Description of the task
Every line in the data below that includes "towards" belongs in the answer, copied as it stands.

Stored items
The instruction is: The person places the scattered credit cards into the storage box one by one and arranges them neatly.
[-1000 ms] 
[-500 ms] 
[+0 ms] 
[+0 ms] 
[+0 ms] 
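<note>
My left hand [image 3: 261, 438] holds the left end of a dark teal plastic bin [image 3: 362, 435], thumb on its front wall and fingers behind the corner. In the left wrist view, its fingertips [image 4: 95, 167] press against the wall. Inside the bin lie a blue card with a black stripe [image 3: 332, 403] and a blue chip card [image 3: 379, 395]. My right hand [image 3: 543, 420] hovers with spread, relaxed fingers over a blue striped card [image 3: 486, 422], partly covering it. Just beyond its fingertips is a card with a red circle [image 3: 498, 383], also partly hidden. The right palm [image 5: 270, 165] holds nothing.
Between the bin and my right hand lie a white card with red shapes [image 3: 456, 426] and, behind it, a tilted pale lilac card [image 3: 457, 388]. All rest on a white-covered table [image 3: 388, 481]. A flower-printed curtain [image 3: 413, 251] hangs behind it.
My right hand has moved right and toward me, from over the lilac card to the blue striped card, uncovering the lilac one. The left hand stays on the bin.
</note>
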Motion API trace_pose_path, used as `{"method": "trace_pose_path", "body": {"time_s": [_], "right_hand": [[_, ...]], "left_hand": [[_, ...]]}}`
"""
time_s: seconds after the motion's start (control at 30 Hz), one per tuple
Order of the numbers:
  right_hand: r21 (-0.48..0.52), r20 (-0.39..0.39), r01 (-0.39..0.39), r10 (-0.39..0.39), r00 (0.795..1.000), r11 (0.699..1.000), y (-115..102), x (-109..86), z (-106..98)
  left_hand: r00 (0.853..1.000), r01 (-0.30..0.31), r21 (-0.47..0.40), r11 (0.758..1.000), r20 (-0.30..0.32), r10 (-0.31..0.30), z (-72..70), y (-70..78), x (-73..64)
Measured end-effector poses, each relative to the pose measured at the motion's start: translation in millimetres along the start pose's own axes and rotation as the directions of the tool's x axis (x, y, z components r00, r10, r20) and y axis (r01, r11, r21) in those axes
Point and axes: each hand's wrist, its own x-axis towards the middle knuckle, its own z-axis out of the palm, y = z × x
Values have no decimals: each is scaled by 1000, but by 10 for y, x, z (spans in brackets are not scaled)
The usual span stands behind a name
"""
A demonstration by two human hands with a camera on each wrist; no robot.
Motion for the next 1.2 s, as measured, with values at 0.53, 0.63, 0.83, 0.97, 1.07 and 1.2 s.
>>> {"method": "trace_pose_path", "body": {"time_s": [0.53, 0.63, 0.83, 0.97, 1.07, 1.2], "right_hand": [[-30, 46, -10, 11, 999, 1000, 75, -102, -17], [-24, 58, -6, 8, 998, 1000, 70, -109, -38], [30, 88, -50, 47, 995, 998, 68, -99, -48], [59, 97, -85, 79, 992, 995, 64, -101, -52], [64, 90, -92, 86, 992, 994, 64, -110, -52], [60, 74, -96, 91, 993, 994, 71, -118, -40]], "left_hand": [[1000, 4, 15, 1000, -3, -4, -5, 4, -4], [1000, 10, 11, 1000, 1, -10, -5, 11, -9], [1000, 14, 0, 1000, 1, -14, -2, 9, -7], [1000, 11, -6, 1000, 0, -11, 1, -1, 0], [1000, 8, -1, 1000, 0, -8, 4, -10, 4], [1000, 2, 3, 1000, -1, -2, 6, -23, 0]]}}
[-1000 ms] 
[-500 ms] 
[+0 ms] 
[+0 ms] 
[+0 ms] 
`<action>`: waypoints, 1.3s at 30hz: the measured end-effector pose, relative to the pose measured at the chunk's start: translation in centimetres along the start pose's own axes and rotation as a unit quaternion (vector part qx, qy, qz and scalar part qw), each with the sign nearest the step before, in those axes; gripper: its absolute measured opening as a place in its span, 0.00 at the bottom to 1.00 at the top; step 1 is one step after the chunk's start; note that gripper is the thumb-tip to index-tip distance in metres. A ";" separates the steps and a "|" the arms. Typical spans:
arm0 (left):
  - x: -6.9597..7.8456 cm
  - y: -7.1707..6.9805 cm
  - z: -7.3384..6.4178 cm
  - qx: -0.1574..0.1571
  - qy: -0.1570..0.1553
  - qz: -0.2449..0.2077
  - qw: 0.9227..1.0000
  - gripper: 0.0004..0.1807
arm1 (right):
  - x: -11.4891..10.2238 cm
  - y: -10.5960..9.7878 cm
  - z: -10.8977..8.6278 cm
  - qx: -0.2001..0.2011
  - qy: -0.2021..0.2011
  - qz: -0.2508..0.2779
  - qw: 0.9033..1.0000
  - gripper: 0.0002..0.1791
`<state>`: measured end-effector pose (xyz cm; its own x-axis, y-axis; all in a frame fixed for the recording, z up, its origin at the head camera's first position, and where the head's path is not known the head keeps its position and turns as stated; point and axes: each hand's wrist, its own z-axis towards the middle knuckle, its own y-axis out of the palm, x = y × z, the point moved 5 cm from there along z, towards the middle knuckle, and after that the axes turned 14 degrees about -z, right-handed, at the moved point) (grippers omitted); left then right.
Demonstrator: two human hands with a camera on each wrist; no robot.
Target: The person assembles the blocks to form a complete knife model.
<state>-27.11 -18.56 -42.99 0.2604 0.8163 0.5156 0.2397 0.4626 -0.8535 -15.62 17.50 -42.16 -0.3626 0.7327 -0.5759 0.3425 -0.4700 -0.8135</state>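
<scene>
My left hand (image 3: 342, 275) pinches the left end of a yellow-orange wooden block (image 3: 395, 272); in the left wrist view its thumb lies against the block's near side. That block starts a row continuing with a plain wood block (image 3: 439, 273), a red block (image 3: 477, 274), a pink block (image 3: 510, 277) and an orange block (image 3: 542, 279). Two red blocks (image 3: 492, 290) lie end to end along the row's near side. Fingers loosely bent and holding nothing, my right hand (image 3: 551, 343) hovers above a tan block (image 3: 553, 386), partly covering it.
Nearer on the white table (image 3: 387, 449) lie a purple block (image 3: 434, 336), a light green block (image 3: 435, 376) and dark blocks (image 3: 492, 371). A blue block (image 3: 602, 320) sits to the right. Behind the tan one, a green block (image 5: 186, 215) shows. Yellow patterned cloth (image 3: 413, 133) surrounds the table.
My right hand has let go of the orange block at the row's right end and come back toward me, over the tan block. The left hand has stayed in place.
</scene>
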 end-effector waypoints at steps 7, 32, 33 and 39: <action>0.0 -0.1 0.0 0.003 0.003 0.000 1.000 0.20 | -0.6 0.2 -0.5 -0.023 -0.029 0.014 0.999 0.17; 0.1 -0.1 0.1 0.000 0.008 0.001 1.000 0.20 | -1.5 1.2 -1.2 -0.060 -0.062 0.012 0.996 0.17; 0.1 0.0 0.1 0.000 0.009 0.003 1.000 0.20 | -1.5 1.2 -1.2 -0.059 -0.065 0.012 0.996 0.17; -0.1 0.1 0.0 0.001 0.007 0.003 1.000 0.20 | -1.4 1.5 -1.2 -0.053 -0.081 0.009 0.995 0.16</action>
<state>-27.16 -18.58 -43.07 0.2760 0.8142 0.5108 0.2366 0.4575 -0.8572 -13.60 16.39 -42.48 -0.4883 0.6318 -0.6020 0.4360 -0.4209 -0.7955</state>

Expected answer
Point and axes: each hand's wrist, its own x-axis towards the middle knuckle, its own z-axis out of the palm, y = z × x
`<state>`: measured end-effector pose (xyz cm; its own x-axis, y-axis; all in a frame fixed for the recording, z up, its origin at the head camera's first position, and where the head's path is not known the head keeps its position and turns as stated; point and axes: each hand's wrist, its own z-axis towards the middle knuckle, its own y-axis out of the palm, x = y × z, the point moved 5 cm from there along z, towards the middle knuckle, and after that the axes turned 14 degrees about -z, right-handed, at the moved point) (grippers omitted); left then right.

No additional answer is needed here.